→ **EXERCISE DESCRIPTION**
Write out all the data below exactly.
[[ EXTRACTED MATERIAL open ]]
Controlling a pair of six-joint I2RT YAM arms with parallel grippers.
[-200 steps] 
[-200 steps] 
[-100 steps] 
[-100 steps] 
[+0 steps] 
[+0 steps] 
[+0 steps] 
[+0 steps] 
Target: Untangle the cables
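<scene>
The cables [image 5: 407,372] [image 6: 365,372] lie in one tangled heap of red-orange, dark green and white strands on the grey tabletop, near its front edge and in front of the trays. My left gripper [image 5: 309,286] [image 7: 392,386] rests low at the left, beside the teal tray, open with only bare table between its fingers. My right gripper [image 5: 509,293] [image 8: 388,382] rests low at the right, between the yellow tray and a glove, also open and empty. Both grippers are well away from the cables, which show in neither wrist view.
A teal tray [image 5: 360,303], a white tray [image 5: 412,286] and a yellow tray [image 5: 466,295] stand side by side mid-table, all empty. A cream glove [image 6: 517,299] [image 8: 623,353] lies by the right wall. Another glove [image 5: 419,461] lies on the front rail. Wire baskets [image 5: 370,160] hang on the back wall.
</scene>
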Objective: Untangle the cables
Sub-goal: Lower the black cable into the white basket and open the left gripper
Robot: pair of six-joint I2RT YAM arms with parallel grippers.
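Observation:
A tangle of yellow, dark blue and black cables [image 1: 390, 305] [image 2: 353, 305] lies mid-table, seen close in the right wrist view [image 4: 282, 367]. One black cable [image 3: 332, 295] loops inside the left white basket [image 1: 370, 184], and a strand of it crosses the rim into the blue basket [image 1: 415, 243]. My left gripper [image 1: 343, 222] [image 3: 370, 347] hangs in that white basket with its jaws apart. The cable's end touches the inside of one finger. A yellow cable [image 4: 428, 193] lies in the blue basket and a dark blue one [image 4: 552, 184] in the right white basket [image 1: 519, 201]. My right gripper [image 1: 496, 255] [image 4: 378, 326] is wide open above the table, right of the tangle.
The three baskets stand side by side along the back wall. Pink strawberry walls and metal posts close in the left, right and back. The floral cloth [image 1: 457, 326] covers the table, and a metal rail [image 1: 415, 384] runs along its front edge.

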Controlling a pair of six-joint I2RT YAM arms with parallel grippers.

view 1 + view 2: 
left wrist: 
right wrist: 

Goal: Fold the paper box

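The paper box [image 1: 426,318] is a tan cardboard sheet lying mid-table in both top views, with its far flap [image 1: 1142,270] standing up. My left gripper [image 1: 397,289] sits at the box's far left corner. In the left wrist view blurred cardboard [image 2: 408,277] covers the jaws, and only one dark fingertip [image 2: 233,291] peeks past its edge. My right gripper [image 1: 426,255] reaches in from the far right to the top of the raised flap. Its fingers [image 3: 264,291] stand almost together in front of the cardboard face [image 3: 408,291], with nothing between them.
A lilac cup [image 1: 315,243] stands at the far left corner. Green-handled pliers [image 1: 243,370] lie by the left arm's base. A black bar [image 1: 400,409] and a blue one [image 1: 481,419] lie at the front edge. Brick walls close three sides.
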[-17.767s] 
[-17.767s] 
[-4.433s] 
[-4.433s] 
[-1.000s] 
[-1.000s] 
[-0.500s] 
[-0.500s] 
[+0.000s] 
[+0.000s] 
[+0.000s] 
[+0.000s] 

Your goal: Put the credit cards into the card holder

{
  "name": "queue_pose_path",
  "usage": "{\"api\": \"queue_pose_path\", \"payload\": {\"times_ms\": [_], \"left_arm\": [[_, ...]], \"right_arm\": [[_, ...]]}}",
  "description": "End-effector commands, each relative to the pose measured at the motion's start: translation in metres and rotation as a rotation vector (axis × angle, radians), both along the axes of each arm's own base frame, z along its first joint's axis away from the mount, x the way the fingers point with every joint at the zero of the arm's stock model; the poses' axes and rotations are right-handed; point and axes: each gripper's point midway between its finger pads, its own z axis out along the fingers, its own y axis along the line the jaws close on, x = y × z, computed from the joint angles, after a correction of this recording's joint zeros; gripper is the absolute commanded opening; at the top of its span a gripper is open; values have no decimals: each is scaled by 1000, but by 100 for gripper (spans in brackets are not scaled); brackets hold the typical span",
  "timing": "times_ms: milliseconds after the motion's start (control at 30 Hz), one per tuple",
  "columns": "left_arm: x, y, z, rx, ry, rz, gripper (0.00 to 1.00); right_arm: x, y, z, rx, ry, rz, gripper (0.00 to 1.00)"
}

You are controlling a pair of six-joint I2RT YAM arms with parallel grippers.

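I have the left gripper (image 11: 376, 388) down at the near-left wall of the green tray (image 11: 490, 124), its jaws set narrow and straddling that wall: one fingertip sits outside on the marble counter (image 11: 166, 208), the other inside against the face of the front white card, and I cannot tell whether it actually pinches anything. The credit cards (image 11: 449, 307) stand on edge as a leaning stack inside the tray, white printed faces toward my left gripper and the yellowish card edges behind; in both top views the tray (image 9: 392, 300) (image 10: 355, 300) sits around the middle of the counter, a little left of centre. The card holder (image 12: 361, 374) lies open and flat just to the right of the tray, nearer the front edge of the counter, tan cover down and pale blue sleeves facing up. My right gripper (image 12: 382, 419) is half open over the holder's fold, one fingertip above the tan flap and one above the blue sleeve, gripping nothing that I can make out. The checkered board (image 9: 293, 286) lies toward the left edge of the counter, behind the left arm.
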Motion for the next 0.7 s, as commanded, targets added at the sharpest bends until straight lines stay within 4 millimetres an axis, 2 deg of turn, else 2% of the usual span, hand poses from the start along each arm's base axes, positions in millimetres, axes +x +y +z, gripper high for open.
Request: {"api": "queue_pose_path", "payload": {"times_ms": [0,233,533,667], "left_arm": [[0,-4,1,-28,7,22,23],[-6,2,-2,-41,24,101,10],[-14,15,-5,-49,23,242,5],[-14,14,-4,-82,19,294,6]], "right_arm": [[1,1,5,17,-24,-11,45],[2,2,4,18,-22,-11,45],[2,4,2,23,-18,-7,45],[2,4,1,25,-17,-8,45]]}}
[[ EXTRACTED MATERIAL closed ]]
→ **SOLVED EXERCISE**
Controlling a pair of six-joint I2RT YAM arms with parallel grippers.
[-200 steps] 
[-200 steps] 
[-100 steps] 
[-100 steps] 
[+0 steps] 
[+0 steps] 
[+0 steps] 
[+0 steps] 
Target: Untangle the cables
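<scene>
The cables [image 5: 407,372] [image 6: 365,372] lie in one tangled heap of red-orange, dark green and white strands on the grey tabletop, near its front edge and in front of the trays. My left gripper [image 5: 309,286] [image 7: 392,386] rests low at the left, beside the teal tray, open with only bare table between its fingers. My right gripper [image 5: 509,293] [image 8: 388,382] rests low at the right, between the yellow tray and a glove, also open and empty. Both grippers are well away from the cables, which show in neither wrist view.
A teal tray [image 5: 360,303], a white tray [image 5: 412,286] and a yellow tray [image 5: 466,295] stand side by side mid-table, all empty. A cream glove [image 6: 517,299] [image 8: 623,353] lies by the right wall. Another glove [image 5: 419,461] lies on the front rail. Wire baskets [image 5: 370,160] hang on the back wall.
</scene>
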Objective: Untangle the cables
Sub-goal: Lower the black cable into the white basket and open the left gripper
Robot: pair of six-joint I2RT YAM arms with parallel grippers.
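Observation:
A tangle of yellow, dark blue and black cables [image 1: 390, 305] [image 2: 353, 305] lies mid-table, seen close in the right wrist view [image 4: 282, 367]. One black cable [image 3: 332, 295] loops inside the left white basket [image 1: 370, 184], and a strand of it crosses the rim into the blue basket [image 1: 415, 243]. My left gripper [image 1: 343, 222] [image 3: 370, 347] hangs in that white basket with its jaws apart. The cable's end touches the inside of one finger. A yellow cable [image 4: 428, 193] lies in the blue basket and a dark blue one [image 4: 552, 184] in the right white basket [image 1: 519, 201]. My right gripper [image 1: 496, 255] [image 4: 378, 326] is wide open above the table, right of the tangle.
The three baskets stand side by side along the back wall. Pink strawberry walls and metal posts close in the left, right and back. The floral cloth [image 1: 457, 326] covers the table, and a metal rail [image 1: 415, 384] runs along its front edge.
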
Controlling a pair of six-joint I2RT YAM arms with parallel grippers.

view 1 + view 2: 
left wrist: 
right wrist: 

Goal: Fold the paper box

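The paper box [image 1: 426,318] is a tan cardboard sheet lying mid-table in both top views, with its far flap [image 1: 1142,270] standing up. My left gripper [image 1: 397,289] sits at the box's far left corner. In the left wrist view blurred cardboard [image 2: 408,277] covers the jaws, and only one dark fingertip [image 2: 233,291] peeks past its edge. My right gripper [image 1: 426,255] reaches in from the far right to the top of the raised flap. Its fingers [image 3: 264,291] stand almost together in front of the cardboard face [image 3: 408,291], with nothing between them.
A lilac cup [image 1: 315,243] stands at the far left corner. Green-handled pliers [image 1: 243,370] lie by the left arm's base. A black bar [image 1: 400,409] and a blue one [image 1: 481,419] lie at the front edge. Brick walls close three sides.
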[-17.767s] 
[-17.767s] 
[-4.433s] 
[-4.433s] 
[-1.000s] 
[-1.000s] 
[-0.500s] 
[-0.500s] 
[+0.000s] 
[+0.000s] 
[+0.000s] 
[+0.000s] 

Your goal: Put the credit cards into the card holder

{
  "name": "queue_pose_path",
  "usage": "{\"api\": \"queue_pose_path\", \"payload\": {\"times_ms\": [_], \"left_arm\": [[_, ...]], \"right_arm\": [[_, ...]]}}",
  "description": "End-effector commands, each relative to the pose measured at the motion's start: translation in metres and rotation as a rotation vector (axis × angle, radians), both along the axes of each arm's own base frame, z along its first joint's axis away from the mount, x the way the fingers point with every joint at the zero of the arm's stock model; the poses' axes and rotations are right-handed; point and axes: each gripper's point midway between its finger pads, its own z axis out along the fingers, its own y axis along the line the jaws close on, x = y × z, computed from the joint angles, after a correction of this recording's joint zeros; gripper is the absolute commanded opening; at the top of its span a gripper is open; values have no decimals: each is scaled by 1000, but by 100 for gripper (spans in brackets are not scaled); brackets hold the typical span",
  "timing": "times_ms: milliseconds after the motion's start (control at 30 Hz), one per tuple",
  "columns": "left_arm: x, y, z, rx, ry, rz, gripper (0.00 to 1.00); right_arm: x, y, z, rx, ry, rz, gripper (0.00 to 1.00)"
}

You are controlling a pair of six-joint I2RT YAM arms with parallel grippers.

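I have the left gripper (image 11: 376, 388) down at the near-left wall of the green tray (image 11: 490, 124), its jaws set narrow and straddling that wall: one fingertip sits outside on the marble counter (image 11: 166, 208), the other inside against the face of the front white card, and I cannot tell whether it actually pinches anything. The credit cards (image 11: 449, 307) stand on edge as a leaning stack inside the tray, white printed faces toward my left gripper and the yellowish card edges behind; in both top views the tray (image 9: 392, 300) (image 10: 355, 300) sits around the middle of the counter, a little left of centre. The card holder (image 12: 361, 374) lies open and flat just to the right of the tray, nearer the front edge of the counter, tan cover down and pale blue sleeves facing up. My right gripper (image 12: 382, 419) is half open over the holder's fold, one fingertip above the tan flap and one above the blue sleeve, gripping nothing that I can make out. The checkered board (image 9: 293, 286) lies toward the left edge of the counter, behind the left arm.
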Motion for the next 0.7 s, as commanded, targets added at the sharpest bends until straight lines stay within 4 millimetres an axis, 2 deg of turn, else 2% of the usual span, hand poses from the start along each arm's base axes, positions in millimetres, axes +x +y +z, gripper high for open.
Request: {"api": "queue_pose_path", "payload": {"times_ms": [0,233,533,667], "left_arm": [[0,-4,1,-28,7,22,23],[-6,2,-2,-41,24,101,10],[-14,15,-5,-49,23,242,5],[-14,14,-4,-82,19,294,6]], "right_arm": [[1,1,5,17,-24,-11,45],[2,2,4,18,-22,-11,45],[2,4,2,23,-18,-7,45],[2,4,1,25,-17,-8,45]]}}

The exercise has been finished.